■ **EXERCISE DESCRIPTION**: Starting with the line that contains "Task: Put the" and stopping after the line that contains "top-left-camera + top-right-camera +", copy the entries below exactly. Include nothing else.

■ **MATERIAL PROVIDED**:

──────────

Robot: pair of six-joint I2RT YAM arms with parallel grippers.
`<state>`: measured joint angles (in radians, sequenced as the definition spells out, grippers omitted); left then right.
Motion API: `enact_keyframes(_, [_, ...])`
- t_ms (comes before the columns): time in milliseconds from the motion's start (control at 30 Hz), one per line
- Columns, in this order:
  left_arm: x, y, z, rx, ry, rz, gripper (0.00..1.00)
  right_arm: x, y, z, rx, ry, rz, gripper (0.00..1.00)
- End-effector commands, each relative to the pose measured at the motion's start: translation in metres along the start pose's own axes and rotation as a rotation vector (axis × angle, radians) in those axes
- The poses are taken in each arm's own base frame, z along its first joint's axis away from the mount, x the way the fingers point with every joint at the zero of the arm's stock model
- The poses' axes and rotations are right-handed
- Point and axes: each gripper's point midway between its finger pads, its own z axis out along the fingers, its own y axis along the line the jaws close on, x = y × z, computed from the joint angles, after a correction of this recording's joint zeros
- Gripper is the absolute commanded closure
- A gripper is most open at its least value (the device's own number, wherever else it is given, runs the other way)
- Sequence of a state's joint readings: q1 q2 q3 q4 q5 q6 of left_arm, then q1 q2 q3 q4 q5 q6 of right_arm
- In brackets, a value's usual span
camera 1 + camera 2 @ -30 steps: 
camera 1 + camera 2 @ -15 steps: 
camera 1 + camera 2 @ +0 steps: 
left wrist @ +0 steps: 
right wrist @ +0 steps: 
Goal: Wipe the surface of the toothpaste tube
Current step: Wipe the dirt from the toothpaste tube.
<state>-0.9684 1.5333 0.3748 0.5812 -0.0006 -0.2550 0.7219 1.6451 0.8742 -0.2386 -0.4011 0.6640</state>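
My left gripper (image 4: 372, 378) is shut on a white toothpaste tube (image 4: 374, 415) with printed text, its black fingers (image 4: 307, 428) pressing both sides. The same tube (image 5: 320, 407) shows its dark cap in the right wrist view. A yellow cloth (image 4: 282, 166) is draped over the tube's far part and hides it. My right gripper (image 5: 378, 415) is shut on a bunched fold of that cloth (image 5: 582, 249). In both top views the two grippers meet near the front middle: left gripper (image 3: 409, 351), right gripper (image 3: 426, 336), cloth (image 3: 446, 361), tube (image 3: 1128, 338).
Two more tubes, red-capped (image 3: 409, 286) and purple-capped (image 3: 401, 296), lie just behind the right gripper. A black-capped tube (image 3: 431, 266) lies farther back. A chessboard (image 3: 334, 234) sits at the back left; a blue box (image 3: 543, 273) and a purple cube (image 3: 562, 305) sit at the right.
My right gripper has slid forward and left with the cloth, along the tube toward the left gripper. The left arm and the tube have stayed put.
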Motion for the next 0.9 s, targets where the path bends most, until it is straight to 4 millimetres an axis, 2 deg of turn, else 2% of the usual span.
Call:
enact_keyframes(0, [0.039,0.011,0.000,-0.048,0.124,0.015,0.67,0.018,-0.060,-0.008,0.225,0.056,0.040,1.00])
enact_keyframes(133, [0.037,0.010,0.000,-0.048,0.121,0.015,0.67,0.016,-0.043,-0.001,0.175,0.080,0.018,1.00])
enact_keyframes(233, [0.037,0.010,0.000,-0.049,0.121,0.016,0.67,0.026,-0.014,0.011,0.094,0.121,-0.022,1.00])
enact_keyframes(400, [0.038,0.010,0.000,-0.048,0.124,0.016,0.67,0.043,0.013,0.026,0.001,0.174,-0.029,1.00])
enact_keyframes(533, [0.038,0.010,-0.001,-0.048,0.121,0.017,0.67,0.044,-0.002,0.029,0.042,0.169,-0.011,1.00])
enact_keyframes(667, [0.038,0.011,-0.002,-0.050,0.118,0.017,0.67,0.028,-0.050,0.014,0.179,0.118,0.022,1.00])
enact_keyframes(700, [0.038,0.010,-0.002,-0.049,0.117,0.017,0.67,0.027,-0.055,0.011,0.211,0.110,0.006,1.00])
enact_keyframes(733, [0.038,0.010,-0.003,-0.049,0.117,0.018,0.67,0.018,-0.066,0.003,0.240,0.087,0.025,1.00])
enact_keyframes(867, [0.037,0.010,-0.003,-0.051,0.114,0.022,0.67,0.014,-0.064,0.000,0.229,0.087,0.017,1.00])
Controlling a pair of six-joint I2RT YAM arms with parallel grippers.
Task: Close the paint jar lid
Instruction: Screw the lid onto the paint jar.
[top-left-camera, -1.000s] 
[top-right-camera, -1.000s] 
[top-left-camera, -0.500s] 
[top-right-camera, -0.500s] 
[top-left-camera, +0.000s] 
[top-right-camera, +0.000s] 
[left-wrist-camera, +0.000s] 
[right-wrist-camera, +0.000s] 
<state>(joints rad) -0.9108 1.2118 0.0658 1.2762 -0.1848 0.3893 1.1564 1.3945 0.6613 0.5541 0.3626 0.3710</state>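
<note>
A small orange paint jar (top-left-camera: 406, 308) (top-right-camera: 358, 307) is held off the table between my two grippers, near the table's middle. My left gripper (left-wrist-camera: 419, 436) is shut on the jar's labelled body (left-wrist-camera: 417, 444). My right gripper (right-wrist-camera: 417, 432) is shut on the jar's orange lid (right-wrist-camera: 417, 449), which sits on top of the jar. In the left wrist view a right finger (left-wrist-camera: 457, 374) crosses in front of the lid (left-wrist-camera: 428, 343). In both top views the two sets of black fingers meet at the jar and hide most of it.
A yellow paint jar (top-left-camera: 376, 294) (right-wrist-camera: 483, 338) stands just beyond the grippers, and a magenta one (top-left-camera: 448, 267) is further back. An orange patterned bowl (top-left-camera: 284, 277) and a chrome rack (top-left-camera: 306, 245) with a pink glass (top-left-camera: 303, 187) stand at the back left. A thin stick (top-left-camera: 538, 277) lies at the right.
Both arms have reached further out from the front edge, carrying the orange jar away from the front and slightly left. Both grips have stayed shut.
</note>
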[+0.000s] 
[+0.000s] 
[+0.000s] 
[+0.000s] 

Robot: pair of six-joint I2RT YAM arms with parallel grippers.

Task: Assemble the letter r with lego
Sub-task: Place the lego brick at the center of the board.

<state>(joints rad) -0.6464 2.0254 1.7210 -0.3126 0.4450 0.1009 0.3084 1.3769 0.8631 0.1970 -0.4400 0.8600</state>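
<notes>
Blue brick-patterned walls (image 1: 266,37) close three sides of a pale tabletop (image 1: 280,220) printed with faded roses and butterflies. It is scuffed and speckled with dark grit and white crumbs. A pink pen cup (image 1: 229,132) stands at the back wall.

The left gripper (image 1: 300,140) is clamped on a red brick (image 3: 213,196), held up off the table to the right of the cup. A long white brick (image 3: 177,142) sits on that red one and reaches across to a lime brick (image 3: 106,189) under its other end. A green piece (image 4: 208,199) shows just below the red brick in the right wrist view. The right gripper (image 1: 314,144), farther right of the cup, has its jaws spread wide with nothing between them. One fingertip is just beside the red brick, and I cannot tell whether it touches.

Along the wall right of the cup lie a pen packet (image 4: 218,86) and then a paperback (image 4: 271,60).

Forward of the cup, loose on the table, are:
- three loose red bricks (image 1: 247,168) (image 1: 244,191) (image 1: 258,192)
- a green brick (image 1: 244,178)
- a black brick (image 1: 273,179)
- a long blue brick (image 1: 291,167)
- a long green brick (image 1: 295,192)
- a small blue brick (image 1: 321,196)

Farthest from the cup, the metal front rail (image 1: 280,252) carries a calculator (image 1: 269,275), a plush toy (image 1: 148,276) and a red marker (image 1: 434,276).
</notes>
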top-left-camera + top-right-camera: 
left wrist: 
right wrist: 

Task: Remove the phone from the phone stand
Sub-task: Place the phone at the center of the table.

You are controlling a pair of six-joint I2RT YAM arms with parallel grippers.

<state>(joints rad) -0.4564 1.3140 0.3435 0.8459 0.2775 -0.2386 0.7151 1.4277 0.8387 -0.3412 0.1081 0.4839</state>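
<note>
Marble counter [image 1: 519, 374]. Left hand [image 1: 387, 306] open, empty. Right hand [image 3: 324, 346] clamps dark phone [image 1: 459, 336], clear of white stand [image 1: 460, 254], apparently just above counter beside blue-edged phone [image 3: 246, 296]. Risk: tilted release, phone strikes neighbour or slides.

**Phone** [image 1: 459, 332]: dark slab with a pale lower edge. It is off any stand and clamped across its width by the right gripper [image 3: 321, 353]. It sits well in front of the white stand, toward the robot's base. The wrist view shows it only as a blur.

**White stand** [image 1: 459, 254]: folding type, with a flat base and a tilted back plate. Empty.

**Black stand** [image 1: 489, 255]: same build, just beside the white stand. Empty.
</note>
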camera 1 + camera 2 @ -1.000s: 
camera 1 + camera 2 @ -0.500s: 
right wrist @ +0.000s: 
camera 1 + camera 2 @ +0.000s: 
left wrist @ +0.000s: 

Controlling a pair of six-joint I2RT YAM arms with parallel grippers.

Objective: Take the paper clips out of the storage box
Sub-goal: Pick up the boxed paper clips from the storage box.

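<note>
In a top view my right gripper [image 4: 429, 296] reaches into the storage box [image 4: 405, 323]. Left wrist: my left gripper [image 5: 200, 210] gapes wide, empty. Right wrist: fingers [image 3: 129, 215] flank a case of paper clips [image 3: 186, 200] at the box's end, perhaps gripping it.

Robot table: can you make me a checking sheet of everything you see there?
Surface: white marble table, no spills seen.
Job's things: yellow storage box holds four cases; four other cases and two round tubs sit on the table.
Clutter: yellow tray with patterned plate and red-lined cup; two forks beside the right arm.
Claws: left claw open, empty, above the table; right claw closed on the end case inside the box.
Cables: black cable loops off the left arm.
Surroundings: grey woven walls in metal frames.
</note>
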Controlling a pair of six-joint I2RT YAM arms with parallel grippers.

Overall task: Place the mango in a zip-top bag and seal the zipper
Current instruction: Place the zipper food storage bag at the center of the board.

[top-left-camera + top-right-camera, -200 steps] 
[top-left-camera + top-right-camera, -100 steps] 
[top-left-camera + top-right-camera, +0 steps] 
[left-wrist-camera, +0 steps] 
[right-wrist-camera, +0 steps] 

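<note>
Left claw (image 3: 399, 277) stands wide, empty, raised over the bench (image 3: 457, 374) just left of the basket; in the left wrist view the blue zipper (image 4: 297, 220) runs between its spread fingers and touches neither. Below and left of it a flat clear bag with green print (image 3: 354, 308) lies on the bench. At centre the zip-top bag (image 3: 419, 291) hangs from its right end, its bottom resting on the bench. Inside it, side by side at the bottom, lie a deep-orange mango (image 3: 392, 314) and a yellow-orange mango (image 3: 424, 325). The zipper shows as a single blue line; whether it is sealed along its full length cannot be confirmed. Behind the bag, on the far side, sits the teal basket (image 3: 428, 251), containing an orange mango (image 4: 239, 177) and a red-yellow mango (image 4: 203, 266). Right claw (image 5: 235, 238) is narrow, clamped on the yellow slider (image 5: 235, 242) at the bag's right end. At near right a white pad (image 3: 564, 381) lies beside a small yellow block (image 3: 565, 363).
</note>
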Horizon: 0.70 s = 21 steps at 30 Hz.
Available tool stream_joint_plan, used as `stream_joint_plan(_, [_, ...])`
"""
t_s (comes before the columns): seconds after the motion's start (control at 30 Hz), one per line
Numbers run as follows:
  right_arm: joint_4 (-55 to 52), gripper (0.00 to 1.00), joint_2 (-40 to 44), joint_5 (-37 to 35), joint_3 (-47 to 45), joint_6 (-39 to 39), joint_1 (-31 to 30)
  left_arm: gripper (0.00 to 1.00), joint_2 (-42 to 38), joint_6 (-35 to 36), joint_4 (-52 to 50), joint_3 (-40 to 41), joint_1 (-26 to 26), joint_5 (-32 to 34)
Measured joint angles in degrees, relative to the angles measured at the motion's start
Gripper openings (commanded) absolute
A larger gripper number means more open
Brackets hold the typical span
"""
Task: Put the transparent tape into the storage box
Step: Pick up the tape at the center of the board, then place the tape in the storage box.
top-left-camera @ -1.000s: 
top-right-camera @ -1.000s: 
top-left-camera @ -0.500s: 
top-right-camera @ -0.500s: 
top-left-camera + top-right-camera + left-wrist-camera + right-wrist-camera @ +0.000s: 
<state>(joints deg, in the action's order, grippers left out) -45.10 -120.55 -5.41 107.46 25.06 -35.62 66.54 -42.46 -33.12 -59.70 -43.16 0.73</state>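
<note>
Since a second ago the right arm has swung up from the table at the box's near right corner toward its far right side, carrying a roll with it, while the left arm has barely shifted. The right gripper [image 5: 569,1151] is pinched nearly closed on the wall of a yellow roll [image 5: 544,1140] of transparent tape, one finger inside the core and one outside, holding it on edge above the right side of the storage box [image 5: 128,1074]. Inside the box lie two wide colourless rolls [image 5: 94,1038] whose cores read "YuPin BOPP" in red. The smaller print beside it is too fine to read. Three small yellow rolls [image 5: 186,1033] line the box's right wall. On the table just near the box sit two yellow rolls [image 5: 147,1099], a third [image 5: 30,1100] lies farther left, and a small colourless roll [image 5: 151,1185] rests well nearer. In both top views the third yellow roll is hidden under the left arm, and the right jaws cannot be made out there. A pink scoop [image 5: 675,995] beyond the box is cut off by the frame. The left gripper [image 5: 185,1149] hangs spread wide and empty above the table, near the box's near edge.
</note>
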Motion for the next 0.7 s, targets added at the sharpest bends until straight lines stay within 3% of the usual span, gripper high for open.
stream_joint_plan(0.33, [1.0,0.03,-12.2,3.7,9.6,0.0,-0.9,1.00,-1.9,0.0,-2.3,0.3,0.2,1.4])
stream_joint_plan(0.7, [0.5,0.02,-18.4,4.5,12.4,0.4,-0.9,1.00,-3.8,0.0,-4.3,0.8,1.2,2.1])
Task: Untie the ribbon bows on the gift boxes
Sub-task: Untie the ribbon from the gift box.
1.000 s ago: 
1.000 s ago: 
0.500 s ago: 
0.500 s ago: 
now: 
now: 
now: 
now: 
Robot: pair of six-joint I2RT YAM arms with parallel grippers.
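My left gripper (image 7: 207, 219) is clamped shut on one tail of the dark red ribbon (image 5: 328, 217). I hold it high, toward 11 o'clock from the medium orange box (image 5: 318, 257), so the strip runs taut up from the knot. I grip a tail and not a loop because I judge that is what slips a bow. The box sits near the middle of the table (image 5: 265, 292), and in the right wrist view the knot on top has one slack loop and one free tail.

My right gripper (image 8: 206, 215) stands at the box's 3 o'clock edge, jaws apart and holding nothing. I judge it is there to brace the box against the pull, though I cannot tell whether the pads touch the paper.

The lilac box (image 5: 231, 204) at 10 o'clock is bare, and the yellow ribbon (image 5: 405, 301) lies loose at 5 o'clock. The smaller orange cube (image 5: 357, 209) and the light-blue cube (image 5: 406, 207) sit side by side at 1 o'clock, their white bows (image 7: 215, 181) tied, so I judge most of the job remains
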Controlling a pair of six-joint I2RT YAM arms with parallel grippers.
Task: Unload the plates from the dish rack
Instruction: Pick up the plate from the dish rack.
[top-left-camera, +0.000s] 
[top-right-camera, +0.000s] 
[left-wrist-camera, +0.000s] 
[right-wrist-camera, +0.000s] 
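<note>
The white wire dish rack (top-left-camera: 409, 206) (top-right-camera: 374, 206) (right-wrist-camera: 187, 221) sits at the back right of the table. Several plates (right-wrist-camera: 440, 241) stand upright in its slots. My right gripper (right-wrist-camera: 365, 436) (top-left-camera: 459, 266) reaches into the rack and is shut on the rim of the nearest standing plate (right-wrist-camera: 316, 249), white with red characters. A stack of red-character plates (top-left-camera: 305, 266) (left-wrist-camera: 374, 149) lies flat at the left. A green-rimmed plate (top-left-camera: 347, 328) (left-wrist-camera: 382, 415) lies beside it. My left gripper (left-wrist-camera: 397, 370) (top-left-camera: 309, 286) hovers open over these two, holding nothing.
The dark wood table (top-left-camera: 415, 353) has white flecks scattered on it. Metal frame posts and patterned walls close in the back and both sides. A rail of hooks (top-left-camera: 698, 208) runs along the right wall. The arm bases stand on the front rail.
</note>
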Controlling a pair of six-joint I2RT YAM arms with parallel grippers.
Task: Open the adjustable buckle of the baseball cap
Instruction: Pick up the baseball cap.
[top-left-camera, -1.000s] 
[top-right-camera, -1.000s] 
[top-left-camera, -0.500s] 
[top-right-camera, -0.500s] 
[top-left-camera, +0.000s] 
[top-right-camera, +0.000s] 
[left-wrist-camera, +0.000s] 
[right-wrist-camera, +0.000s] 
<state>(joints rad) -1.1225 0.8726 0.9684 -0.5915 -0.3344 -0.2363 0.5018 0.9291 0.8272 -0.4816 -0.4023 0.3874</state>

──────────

■ **ANSWER TO THIS PROBLEM**:
Task: Put the transparent tape into the storage box
Step: Pick up the tape at the center of the board, then place the tape in the storage box.
top-left-camera @ -1.000s: 
top-right-camera @ -1.000s: 
top-left-camera @ -0.500s: 
top-right-camera @ -0.500s: 
top-left-camera + top-right-camera + left-wrist-camera + right-wrist-camera @ +0.000s: 

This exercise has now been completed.